Work required:
From the first line down to the line containing "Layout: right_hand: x", print the records below exactly, leaving every picture out.

--------------------------------------------------

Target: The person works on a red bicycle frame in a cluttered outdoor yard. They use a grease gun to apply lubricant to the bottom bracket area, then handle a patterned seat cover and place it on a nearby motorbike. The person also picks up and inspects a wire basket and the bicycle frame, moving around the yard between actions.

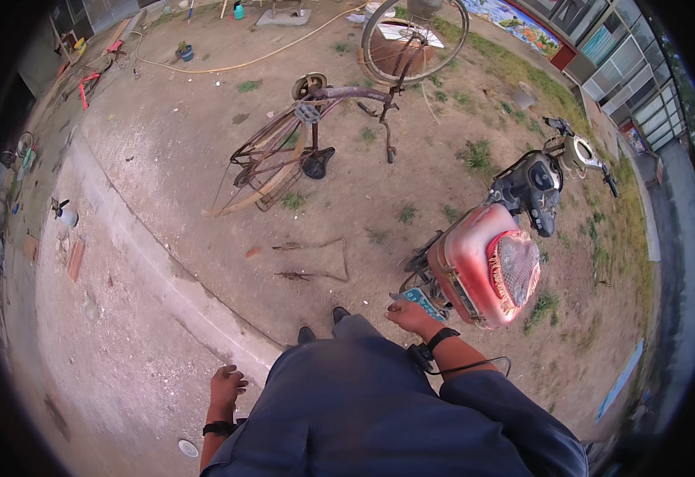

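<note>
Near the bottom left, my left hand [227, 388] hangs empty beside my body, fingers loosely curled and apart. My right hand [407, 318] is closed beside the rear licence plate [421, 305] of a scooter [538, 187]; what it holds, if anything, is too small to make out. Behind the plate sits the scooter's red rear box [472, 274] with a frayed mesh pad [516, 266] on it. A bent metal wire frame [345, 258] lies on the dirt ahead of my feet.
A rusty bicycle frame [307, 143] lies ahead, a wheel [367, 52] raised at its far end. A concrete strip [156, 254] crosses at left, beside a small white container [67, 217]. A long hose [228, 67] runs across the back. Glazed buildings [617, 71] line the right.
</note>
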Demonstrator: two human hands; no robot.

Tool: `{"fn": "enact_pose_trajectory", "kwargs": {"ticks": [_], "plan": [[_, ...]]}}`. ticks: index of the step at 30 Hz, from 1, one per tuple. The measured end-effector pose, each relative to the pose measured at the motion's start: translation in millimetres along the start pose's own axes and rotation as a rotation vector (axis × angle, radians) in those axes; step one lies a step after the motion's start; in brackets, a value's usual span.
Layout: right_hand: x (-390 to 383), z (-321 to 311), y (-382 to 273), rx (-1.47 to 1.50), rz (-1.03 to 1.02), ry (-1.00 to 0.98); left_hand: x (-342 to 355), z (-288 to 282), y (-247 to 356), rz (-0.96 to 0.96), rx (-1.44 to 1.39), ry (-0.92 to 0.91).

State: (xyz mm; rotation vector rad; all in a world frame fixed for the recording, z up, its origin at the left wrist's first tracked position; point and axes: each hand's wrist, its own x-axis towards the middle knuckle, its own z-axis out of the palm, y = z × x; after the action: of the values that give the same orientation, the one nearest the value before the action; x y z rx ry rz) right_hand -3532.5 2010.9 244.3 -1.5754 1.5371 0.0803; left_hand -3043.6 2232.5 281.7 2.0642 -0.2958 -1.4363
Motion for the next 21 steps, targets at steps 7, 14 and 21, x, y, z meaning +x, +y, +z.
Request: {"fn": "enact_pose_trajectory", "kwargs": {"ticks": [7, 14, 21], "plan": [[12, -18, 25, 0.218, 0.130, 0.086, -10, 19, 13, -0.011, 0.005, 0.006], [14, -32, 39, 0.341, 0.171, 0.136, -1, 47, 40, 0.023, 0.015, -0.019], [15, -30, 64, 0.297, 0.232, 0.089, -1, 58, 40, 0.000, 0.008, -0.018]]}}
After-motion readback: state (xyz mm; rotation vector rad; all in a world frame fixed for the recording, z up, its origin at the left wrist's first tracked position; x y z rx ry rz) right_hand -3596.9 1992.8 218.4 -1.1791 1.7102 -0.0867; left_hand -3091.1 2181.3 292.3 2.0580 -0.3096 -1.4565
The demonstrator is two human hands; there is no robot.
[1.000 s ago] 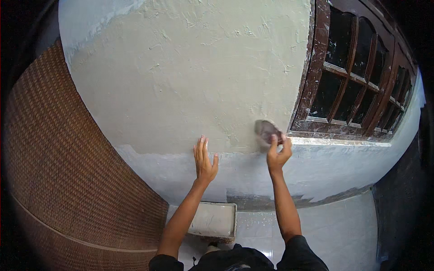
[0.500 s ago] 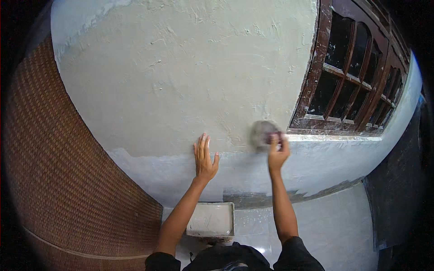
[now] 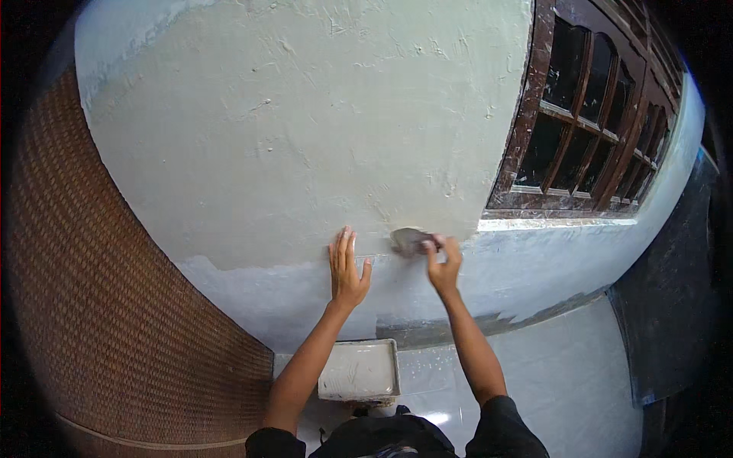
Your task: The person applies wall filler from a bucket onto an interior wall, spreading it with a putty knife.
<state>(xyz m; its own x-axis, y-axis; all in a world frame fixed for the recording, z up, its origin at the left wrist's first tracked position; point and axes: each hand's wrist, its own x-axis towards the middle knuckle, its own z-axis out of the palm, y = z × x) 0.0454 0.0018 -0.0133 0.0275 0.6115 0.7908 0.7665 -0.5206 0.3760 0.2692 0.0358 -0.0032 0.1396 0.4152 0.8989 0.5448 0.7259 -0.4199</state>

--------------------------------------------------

Solution for this task:
Target: The person works on a red bicycle frame in a cluttered outdoor yard. They use a grease gun to apply lubricant to the bottom bracket area, then handle a patterned seat cover and place it on a nearby motorbike. The person also picks up and inspects a wire basket and the bicycle frame, moving around the yard between actions.


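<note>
Near the bottom left, my left hand [227, 388] hangs empty beside my body, fingers loosely curled and apart. My right hand [407, 318] is closed beside the rear licence plate [421, 305] of a scooter [538, 187]; what it holds, if anything, is too small to make out. Behind the plate sits the scooter's red rear box [472, 274] with a frayed mesh pad [516, 266] on it. A bent metal wire frame [345, 258] lies on the dirt ahead of my feet.
A rusty bicycle frame [307, 143] lies ahead, a wheel [367, 52] raised at its far end. A concrete strip [156, 254] crosses at left, beside a small white container [67, 217]. A long hose [228, 67] runs across the back. Glazed buildings [617, 71] line the right.
</note>
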Demonstrator: two human hands; no robot.

Tool: `{"fn": "enact_pose_trajectory", "kwargs": {"ticks": [_], "plan": [[_, ...]]}}`. ticks: index of the step at 30 Hz, from 1, one per tuple. The measured end-effector pose, each relative to the pose measured at the motion's start: translation in millimetres along the start pose's own axes and rotation as a rotation vector (axis × angle, radians) in those axes; step one lies a step after the motion's start; in brackets, a value's usual span.
Layout: right_hand: x (-390 to 383), z (-321 to 311), y (-382 to 273), rx (-1.47 to 1.50), rz (-1.03 to 1.02), ry (-1.00 to 0.98); left_hand: x (-342 to 355), z (-288 to 282), y (-247 to 356), rz (-0.96 to 0.96), rx (-1.44 to 1.39), ry (-0.92 to 0.91).

For this exercise, nothing further remains to be done.